It was Schroeder’s turn to swear. “Give me the address. Homicide's gonna love this.”

She and Johann were preparing to leave when Schroeder stopped her.   
“I want to talk to your friend, and I want you to give me your opinion of what’s going on in that apartment.”  
Doc snorted. “So what the fuck did you hire Escobar for?”  
“I didn’t hire him, and you’re here already."  
"So you don't trust him, either."  
Her brow furrowed. "I trust him just fine. But his specialty is spooks, and yours is zombies. I'd take it as a personal favor if you'd give me your opinion."   
"So why'd ya'll hire a necro if you're just going to have me come back after him?"  
"I said I didn't hire him. Where's that Ouija board?"  
"That was Pellar's. I don't own a goddamn Ouija board."  
Schroeder turned toward the cops milling around near the patrol cars. "Anderson! Get me a piece of paper and a marker!" When Doc didn't move, she turned back to her. "Get in that damned apartment, Greene."

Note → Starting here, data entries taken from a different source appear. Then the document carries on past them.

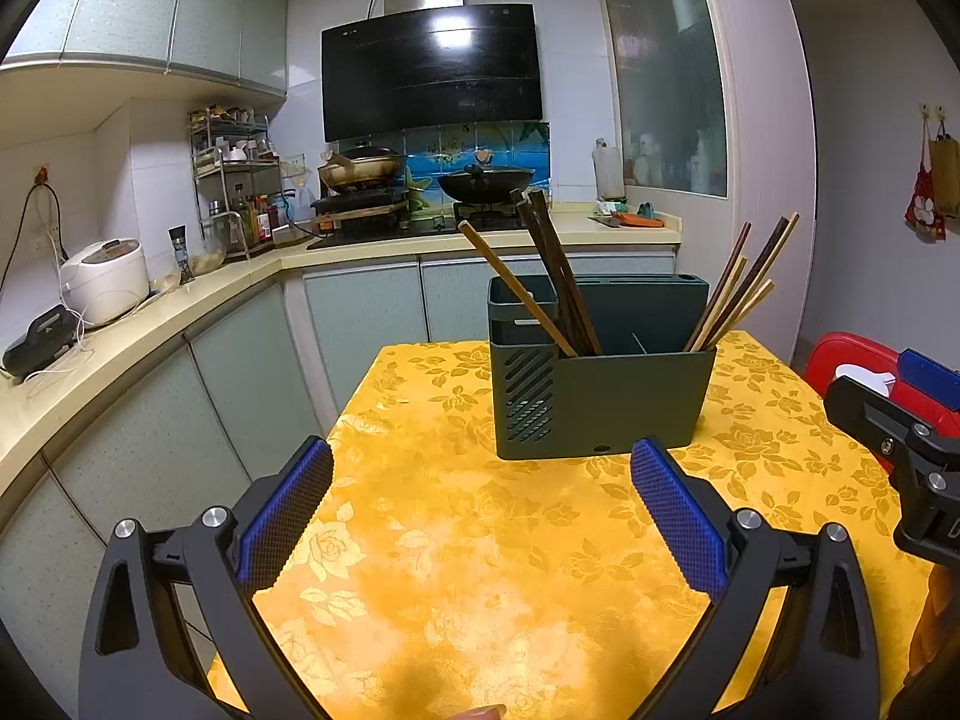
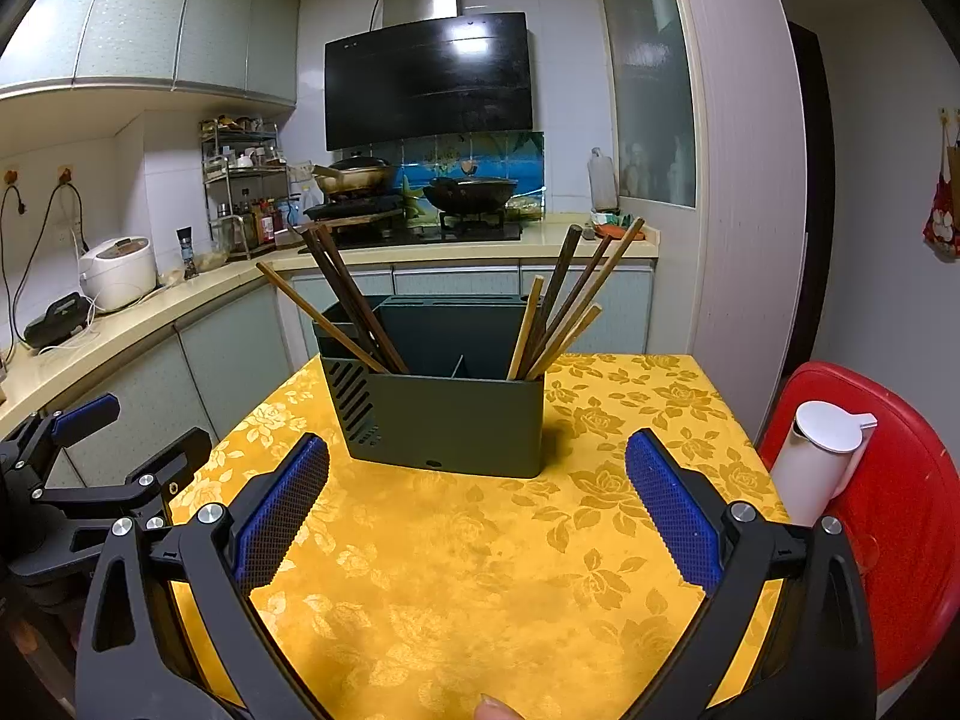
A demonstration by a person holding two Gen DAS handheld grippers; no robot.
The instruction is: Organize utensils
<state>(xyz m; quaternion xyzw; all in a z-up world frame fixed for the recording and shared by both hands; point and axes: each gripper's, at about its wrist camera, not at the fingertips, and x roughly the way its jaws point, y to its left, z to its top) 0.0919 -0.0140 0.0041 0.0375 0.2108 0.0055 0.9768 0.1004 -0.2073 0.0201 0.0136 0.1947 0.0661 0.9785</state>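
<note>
A dark green utensil holder (image 1: 600,396) (image 2: 447,420) stands on the table with the yellow flowered cloth (image 1: 480,570) (image 2: 480,570). Several chopsticks lean left in its left compartment (image 1: 540,282) (image 2: 342,300). Several more lean right in its right compartment (image 1: 741,288) (image 2: 570,306). The middle compartment looks empty. My left gripper (image 1: 480,480) hovers open over the cloth, short of the holder, nothing between its blue pads (image 1: 282,516). My right gripper (image 2: 477,474) is likewise open and empty, near the holder's front. Each gripper shows at the edge of the other's view.
A red stool (image 2: 900,510) with a white lidded jug (image 2: 822,456) stands at the table's right. A kitchen counter (image 1: 120,336) with a rice cooker (image 1: 105,285) runs along the left. The stove with pans (image 1: 420,180) is behind. A fingertip (image 2: 495,708) shows at the bottom.
</note>
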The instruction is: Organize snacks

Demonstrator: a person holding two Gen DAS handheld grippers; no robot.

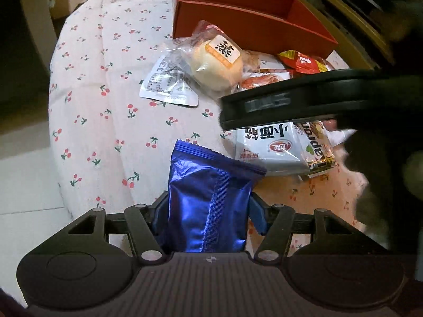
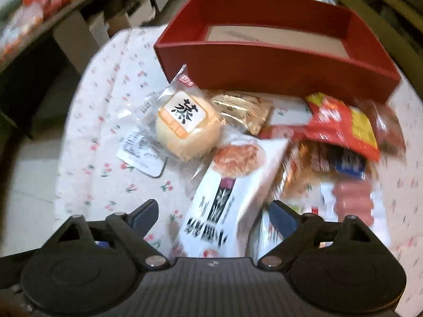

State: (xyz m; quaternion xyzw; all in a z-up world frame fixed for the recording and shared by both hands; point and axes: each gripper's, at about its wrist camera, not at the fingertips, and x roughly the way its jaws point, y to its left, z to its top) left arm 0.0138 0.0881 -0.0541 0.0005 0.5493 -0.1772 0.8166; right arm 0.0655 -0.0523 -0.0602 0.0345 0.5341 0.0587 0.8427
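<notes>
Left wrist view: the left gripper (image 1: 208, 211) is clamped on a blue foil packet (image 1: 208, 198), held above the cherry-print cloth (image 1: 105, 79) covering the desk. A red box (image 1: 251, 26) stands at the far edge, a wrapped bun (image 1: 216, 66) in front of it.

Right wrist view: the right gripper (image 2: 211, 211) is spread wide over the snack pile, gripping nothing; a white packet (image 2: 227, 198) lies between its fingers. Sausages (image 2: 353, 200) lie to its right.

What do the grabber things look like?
Each tool, left and right, is black, with a ribbed grey middle, round discs at both sides, silver rivets on its link bars and blue fingers. No cables or sleeves show.
</notes>
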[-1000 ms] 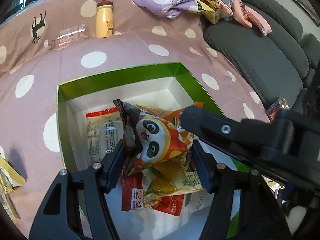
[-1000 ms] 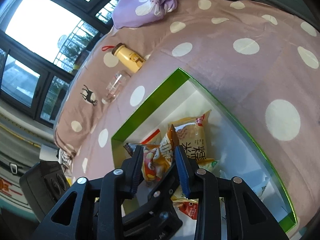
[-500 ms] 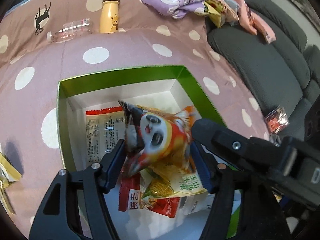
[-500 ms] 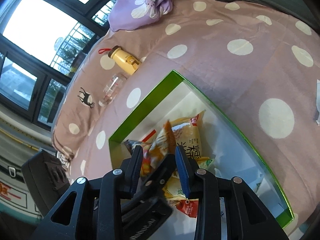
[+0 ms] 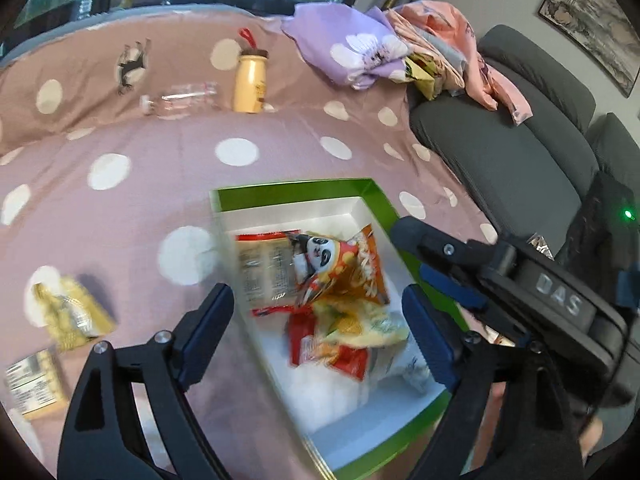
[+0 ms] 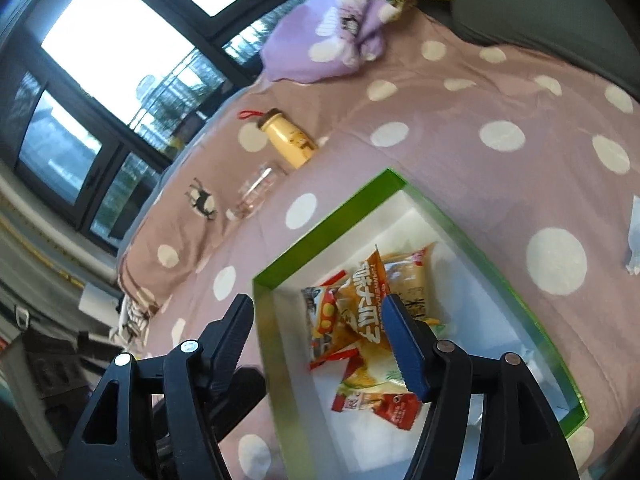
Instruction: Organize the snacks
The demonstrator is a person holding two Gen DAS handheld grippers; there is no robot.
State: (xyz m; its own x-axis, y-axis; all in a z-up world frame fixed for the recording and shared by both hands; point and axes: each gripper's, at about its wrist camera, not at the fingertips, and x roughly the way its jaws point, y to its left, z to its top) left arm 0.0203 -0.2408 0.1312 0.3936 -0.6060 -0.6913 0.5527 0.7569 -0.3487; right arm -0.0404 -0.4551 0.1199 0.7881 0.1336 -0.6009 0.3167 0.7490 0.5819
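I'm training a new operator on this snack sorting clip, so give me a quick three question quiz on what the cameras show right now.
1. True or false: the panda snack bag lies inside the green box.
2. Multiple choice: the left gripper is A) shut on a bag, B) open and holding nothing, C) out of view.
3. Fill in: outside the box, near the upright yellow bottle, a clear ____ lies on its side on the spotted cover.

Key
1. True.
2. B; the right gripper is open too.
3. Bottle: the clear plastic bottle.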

The apartment had no furniture. Instead, a neat row of mummified bodies lay on the floor. She bent down to examine one.   
There wasn't much to see. It was clearly male, probably white. He had no hair on his face or head. His eyes were sad little raisins, and a hole in his side had been whip-stitched shut.   
The rest of them were similar, except that some where female and some weren't white. All of them were bald and clean-shaven. Even the pubic and armpit hair had been removed.   
In the kitchen, bags of playground sand and cheap rock salt sat on the counters. Clearly this was a budget operation.   
"Who mummifies people in an apartment? You'd think they'd rent a warehouse for this crap."  
Johann didn't reply, and she had to glance over her shoulder to make sure he was still there.   
Most of the CSI team were gathered around the bathroom. They slipped past them and into the apartment's single bedroom.   
Tables were lined up against the walls, each topped by a human-sized pile of salt and sand. She knew what she'd find underneath.   
"If they're raising revenants, they're not doing the ritual here," she said.   
"So we have two sites?" Johann asked.   
"At least."  
The CSI team had cleared out of the bathroom, so she popped in just for curiosity's sake. The air stank of shit and piss and body odor. A pile of ratty, stinking clothes were scattered on the floor.   
"No toilet paper," she muttered. "No one living has been staying here long."  
"Gloria said DE was a revenant."  
"Yep."  
Dried blood streaked the bathtub. Not much, but obviously enough to drive the CSI team into a frenzy. She backed out of the bathroom.  
As they left the apartment, Escobar was entering with a large backpack. She nodded stiffly, but didn't stop for conversation.   
Schroeder was waiting for her outside the apartment. "Well?"  
Doc shrugged. "Someone's mummifying corpses on the cheap but they're not raising them as revenants. At least not here."  
She nodded, then jerked her head to the van. "Walk you to your car."  
"You're such a gentleman."  
She ignored the remark. "Can you fix Gloria's tongue?"  
"I'd have to replace it. Tongues are tricky. I can make her one but I don't have the materials."  
"I see." They were nearly to the van before Schroeder stopped and glanced back to the rest of the cops. "Cutter's clean?"  
Doc stared at her hard for a moment. "Ye-es?"  
"You sure?"  
"Yes. Fucker's so clean I've got to take him out tonight. The dog got his arm and it hasn't healed."  
Schroeder nodded. "Good, because there was a suspected vampire kill in the bathtub. Keep him on the down-low. I'd hate to see either of you get tangled up in that mess."  
Well, fuck.

**Notes for the Chapter:**

> Please leave reviews, reactions, and criticism! This is a work-in-process, and there's lots of work to be done, still. 
> 
> Updates and silly things are at my Tumblr: foxehrobot.tumblr.com


	3. The Missing

**Summary for the Chapter:**

> As Doc tries to find out more about a possible stray vampire roaming Austin, Johann decides to do a little research of his own...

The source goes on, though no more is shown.